Para evitar ou até superar a codependência, é muito importante que todos nós nos façamos alguns questionamentos: “Você tem medo de perder a outra pessoa? Qual o ganho que você tem nessa relação? A pessoa reconhecer o quanto você é importante e cuida dela não é suficiente. Até que ponto você está prejudicando a sua vida cuidando do outro? O relacionamento te faz crescer ou apenas suga e te deixa preso? Se seu relacionamento acabasse hoje, como você se sentiria? Se vier aquela sensação de muito desespero e pânico, é sinal de que ela é de codependência”.
A profissional afirma que a codependência é curável, desde que a pessoa tenha estrutura e ajuda para sair da situação, seja de amigos ou de um psicólogo, pois é muito difícil se libertar sozinha. “Caso contrário, você sai de uma relação de codependência e entra noutra. Quando você, dependente, deixa que alguém te faça a razão da existência dele, não está colaborando, mas prejudicando o outro”.
Maria Cristina avisa que o codependente se acha forte por estar sempre ajudando o outro, apesar de tudo, mas deve entender que precisa de apoio: “Ele tem dificuldade de olhar para si mesmo e saber do que gosta, pois está muito acostumado a servir o outro. É o caso do recém-divorciado que esqueceu qual era seu prato preferido ou em que cinema gostava de ir, só porque fazia tudo pelo outro, deixando-se perder de si mesmo”.
Para começar a melhorar, o codependente precisa se colocar em primeiro lugar, conhecer seus desejos, necessidades, preferências etc. “Não é egoísmo se ver como a pessoa mais importante da sua vida, é uma conscientização.

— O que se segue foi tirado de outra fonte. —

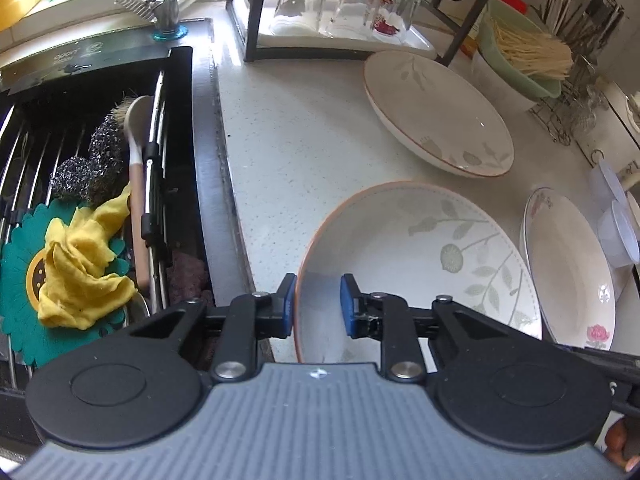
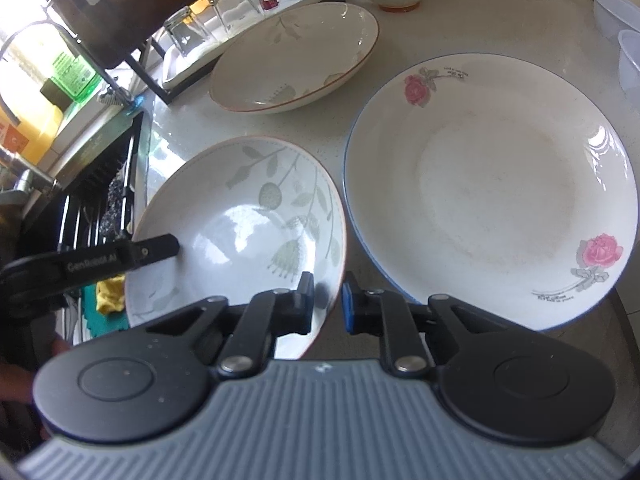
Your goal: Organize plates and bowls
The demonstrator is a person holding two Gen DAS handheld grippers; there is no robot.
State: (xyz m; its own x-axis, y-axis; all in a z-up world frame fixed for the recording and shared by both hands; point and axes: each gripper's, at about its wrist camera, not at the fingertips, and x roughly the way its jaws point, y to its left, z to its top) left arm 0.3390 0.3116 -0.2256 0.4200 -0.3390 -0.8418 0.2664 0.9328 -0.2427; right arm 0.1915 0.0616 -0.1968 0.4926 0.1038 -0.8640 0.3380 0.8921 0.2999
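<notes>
The left gripper point(image 1: 318, 306), levelled low over the worktop point(image 1: 288, 160), straddles the leaf-patterned bowl point(image 1: 420, 264) rim at its 9 o'clock edge, fingers parted; the right gripper point(image 2: 327, 304) straddles its 4 o'clock rim, likewise unclamped.

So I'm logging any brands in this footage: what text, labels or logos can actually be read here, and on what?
"GenRobot AI": on the black arm of the left tool, seen from the right wrist view.
"oppri", roughly, upside down and unsure: on the dark sink strip.
Small print beside the roses on the rose plate: too small to read.
Green bottle label: blurred, unreadable.
Orange box: a sign only, no legible words.
</notes>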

Você é o único responsável por sua vida, tudo o que você colhe é consequência do que faz, seja bom ou ruim. Egoísmo é querer que os outros façam tudo por você”, pontua a psicóloga.
É preciso também desenvolver várias habilidades, mas a primeira é a autonomia: “Nem que seja nas pequenas coisas, pois às vezes a pessoa não pode começar com grandes movimentos. É aprender a dirigir, falar uma língua estrangeira, algo que te dê prazer de realizar. À medida que vai conseguindo, isso fortalece a sua autoestima e melhora a autoimagem, com menos comportamentos autodepreciativos e melhor gerenciamento dos sentimentos”.
Se você identificou alguma situação de codependência em sua vida, não se desespere: “Todos nós temos algum nível de codependência, são pequenas atitudes que não percebemos que deixam o controle da nossa vida nas mãos de alguém. Não é sempre algo patológico, mas devemos ficar atentos quando isso traz muito sofrimento e sensação de aprisionamento”.